Lawmakers belt out one harsh and over-broad law after another. Romeo's lovemaking nets him the scorn of a serial killer. We make those who are a risk of violent offense register and seek treatment with those who were merely curious in the wrong way and at the wrong time in their lives and in our nation's history. We want to lock people up and throw away the key. We call these offenders sick, deviant, beyong redemption, and so we punish them.
We are the sick and twisted ones. Our society is steeped in cheap and easy sensuality. Yet step out of line for a moment and you are labeled a deviant. Then comes scorn. What sane and humane society seeks to punish the ill? And why can't we as a society take broader responsibility for trapping a generation or more of young Americans in the vice of lust, one of the deadly sins?
The church is criticized for not doing enough with errant priests. Yet increasingly I read that the men, and they are almost all men, are isolated and sent for treatment and care away from press of daily life. That's not enough for the hypocritical Puritans in our midst: They want the priests in prison, and they want money damages for those abused. It is a sick and twisted cycle.
Perhaps, I say, the Pope is right.
Lust is a sin. Pedophilia is an illness. Prison is not confession; it expiates no sin, and rights nothing. Imprisoning the sick is what a sick society does. And justice does not require the ill to pay fines to those they harm.
Anger grows over a church perceived to be refusing to be held accountable. But I wonder whether that rage is misplaced, really. Did we really think we could make a profit stoking desire and that the demons of lust, once set free, would obey the rules. When do we take responsibility for what we have wrought?

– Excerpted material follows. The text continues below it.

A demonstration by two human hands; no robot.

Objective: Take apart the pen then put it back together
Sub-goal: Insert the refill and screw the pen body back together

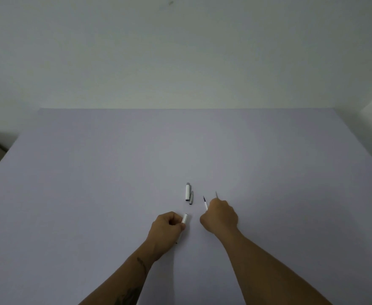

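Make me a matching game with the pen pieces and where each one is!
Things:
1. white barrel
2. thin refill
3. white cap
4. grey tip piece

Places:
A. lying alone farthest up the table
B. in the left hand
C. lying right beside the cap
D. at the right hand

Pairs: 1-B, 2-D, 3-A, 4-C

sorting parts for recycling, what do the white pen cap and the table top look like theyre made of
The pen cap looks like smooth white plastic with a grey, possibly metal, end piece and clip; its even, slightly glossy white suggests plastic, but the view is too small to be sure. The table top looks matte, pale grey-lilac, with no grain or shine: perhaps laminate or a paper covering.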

I've seen good men destroyed by baseless allegations of sexual misconduct. I've seen purported victims, still children, coddled, and made into veritable rock stars by the court. Prosecutors strut and preen about accountability. Yet once the prison door slams, nothing has changed. The angry victim can now enjoy the cheap and easy drug of revenge, but this pill, once swallowed, poisons the soul.

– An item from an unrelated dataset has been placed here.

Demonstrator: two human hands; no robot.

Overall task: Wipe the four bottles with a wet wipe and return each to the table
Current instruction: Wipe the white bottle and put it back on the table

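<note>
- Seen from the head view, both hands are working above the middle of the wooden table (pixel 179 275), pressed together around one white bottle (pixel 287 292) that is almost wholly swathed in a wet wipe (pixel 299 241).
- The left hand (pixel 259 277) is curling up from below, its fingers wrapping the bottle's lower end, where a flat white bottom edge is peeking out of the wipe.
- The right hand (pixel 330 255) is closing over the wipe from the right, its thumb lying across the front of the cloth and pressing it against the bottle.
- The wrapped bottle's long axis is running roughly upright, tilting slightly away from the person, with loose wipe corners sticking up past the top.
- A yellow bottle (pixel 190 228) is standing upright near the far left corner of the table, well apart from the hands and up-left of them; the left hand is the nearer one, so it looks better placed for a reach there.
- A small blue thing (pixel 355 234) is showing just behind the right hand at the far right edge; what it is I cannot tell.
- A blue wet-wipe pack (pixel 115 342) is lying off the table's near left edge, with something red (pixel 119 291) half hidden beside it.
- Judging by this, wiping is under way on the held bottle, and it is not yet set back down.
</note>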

I'm starting to admire the Pope. He doesn't owe the world an explanation for the sin in his church, any more than we owe him an explanation for the excess we court in the name of profit and free expression. When one of the pope's own errs, the church takes him in and offers to treat the wounded, even as it offers counsel to victims. How much better the pope and the church than we. When a citizen fails, we brand him for life and call him a monster. We seek to ruin him. And we call it justice.
There are, Augustine wrote long ago, two cities: the city of man and the city of God. I am a pagan, and do not know God. But I know that I respect the pope far more than those critics that think call for the church to shed compassion in the name of revenge.